Hallo,

am 28.5.2010 wurde auf die zwei zentralen Moscheen der Ahmadiyya Muslim Jamaat (AMJ) in Lahore (Pakistan) zeitgleich ein Terrorangriff verübt.

Es wird von über 93 Toten Ahmadis berichtet; die Zahl der Verletzten liegt über 100. Ahmadis, die Augenzeugen des Geschehens waren, berichten von einem Blutbad. Der Zeitpunkt der Anschläge war von den Attentätern und ihren Hintermännern wohl überlegt, da die Moscheen am Freitag sehr gut besucht sind.
Mittlerweile ist auch bekannt geworden, dass die Tehrik Taliban Pakistan (TTP) sich zu diesen Anschlägen bekannt hat. Sie forderte in ihrem Bekennerschreiben die in Pakistan lebenden vier Millionen Ahmadis auf, das Land zu verlassen.
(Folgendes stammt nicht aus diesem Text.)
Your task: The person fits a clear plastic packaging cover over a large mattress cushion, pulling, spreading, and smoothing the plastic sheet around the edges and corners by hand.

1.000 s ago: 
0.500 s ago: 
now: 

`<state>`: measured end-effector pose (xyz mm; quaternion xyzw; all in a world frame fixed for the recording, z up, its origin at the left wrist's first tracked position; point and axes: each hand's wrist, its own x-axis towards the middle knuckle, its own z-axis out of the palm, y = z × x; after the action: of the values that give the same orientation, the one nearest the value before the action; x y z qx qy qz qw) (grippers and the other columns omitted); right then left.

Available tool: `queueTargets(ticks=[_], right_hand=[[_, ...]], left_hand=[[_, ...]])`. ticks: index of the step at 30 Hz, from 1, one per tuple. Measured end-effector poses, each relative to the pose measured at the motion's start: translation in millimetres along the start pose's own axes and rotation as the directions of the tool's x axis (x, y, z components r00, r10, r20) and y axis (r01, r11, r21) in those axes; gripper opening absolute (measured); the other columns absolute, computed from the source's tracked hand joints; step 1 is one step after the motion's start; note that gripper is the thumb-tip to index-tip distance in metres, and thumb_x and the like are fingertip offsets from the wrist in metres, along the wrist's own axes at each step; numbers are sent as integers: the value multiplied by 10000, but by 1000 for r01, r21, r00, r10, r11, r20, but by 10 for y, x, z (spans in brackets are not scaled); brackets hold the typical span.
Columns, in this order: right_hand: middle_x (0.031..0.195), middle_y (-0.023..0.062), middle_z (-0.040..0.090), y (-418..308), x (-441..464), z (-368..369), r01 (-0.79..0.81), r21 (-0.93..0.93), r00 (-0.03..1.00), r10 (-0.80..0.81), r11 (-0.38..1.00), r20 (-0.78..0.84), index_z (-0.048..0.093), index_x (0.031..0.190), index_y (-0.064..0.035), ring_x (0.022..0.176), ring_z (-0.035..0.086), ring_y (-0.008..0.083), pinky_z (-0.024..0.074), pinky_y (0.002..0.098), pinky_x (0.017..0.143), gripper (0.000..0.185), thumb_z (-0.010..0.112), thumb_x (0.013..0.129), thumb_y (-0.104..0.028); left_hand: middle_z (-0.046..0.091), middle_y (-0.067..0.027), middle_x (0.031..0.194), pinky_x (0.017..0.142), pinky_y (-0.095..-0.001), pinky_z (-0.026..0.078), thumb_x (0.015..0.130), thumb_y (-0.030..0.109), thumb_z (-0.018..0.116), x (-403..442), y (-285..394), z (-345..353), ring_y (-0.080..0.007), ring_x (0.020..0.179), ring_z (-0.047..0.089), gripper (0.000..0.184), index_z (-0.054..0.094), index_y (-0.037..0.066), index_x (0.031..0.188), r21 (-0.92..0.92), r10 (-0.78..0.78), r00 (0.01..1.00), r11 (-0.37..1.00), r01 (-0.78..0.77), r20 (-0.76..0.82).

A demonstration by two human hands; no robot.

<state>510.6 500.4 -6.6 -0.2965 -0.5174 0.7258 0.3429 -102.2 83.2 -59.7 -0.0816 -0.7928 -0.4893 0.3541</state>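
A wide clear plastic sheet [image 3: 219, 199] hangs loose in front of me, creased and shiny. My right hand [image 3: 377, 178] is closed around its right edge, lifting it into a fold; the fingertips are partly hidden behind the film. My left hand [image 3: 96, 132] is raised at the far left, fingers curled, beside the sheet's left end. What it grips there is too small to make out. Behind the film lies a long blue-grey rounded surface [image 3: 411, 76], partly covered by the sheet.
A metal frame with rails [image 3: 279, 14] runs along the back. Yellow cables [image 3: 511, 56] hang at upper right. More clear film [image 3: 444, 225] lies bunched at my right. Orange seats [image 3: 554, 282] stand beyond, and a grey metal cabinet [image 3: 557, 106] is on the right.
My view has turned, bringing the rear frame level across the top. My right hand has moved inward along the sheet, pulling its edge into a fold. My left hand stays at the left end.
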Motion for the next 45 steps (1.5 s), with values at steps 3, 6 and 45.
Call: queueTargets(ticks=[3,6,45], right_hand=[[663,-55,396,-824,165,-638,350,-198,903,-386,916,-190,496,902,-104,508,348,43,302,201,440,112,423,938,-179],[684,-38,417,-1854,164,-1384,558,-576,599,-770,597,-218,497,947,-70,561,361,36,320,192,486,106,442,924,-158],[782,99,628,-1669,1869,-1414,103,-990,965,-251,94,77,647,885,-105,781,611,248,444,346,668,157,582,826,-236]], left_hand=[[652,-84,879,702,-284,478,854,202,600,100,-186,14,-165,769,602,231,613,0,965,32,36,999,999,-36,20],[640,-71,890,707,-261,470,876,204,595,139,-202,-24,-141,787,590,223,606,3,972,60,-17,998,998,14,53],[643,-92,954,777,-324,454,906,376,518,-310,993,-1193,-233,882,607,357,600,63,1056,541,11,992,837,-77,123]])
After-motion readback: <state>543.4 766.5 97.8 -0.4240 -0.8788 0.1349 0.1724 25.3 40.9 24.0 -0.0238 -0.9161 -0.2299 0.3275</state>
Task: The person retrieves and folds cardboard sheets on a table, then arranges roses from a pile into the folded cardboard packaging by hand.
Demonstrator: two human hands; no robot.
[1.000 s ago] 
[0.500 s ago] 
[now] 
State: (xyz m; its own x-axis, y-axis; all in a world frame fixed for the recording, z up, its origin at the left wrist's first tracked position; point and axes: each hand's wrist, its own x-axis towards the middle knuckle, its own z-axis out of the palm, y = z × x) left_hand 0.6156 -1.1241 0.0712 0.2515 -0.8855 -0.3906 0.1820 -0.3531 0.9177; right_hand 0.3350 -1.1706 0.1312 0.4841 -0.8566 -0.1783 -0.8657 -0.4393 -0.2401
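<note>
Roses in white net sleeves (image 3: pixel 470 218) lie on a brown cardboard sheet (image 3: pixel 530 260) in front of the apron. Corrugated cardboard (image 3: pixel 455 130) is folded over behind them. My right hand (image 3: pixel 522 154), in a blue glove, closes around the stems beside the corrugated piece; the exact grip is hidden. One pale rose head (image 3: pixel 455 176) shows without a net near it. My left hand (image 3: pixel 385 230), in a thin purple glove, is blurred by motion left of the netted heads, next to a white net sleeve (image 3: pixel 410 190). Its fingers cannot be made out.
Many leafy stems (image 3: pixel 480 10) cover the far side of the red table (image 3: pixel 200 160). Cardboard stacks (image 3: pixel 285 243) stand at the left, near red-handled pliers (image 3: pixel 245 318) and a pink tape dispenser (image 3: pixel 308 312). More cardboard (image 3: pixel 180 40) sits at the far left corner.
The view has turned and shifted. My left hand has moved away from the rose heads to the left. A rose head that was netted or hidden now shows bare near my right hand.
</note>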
Dies sei die letzte Warnung an die Ahmadis.

Ich möchte diese verheerenden Anschläge zum Anlass nehmen, um auf die Situation der AMJ in Pakistan aufmerksam zu machen. Diese Attacken bilden den blutigsten und grausamsten Höhepunkt der sich seit Jahren verschärfenden Verfolgung der AMJ, die eine religiöse Minderheit in Pakistan ist.
Die Grundlage der Verfolgung der Ahmadis bilden die in der pakistanischen Verfassung verankerten Blasphemiegesetze.
Im Jahre 1974 wurden die Ahmadis in Pakistan durch eine Verfassungsänderung zu Nicht-Muslimen erklärt. 1984 wurden weitere Gesetze verabschiedet, durch die die Religionspraxis der Gemeinde unter Strafe gestellt wurde. Es ist den Ahmadis beispielsweise unter Strafandrohung verboten, sich als Muslime zu bezeichnen, Moscheen zu errichten, in Moscheen zu beten, das islamische Glaubensbekenntnis auszusprechen oder jemanden mit der islamischen Grußformel anzusprechen. Die Strafandrohungen reichen bis zur Todesstrafe. Die Todesstrafe wurde in der Vergangenheit bereits häufig gegen Ahmadis aufgrund des Blasphemiegesetzes ausgesprochen und vollstreckt.

Aufgrund der religiösen Verfolgung in Pakistan waren sehr viele Ahmadis gezwungen, auszuwandern. So suchten auch mehrere tausend Ahmadis Schutz in der Bundesrepublik Deutschland. Heute leben über 30.000 Ahmadis als fester und integrierter Bestandteil der deutschen Gesellschaft. Ein Großteil besitzt die deutsche Staatsbürgerschaft. Darüber hinaus ist die AMJ weltweit in 195 Ländern vertreten und als eine friedfertige und tolerante Gemeinschaft des Islam bekannt.

Die Ahmadiyya sieht sich selbst wie folgt: "In der heutigen religiösen Welt spielt die Gemeinde eine einzigartige Rolle, da der Islam oft als zum Kampf auffordernd interpretiert, falsch verstanden und falsch dargestellt wird. Während die Welt im Islam eine Gefahr sieht, ist die Gemeinde eine Organisation des Islam, die ohne Bedingungen ausschließlich Frieden und Harmonie lehrt."
Das Motto der Gemeinde lautet dementsprechend: „Liebe für alle und Hass für keinen“.

Die Meinung vieler unabhängiger Autoren unterstreicht die Einzigartigkeit der Ahmadiyya in der islamischen Welt und lässt sich wie folgt zusammenfassen:
„Die Ahmadiyya-Muslim-Bewegung ist die einzige moslemische Organisation, die weder über einen politischen noch einen militanten Flügel verfügt.“ (Gill, I./ Backhausen, M.: Die Opfer sind Schuld – Machtmißbrauch in Pakistan, Akropolis Verlag 1994, S. 41-45)

Es ist die Pflicht der zivilisierten Welt, die nunmehr seit 36 Jahren andauernde Verletzung essentieller Menschenrechte durch den pakistanischen Staat zu unterbinden. Die pakistanische Regierung wird die Menschenrechtsverletzungen nicht einstellen, so lange kein internationaler Druck ausgeübt wird.
Ich sehe hier auch die Bundesregierung in der Pflicht, Pakistan dazu zu bringen die Menschenrechtskonventionen zu beachten und zu respektieren.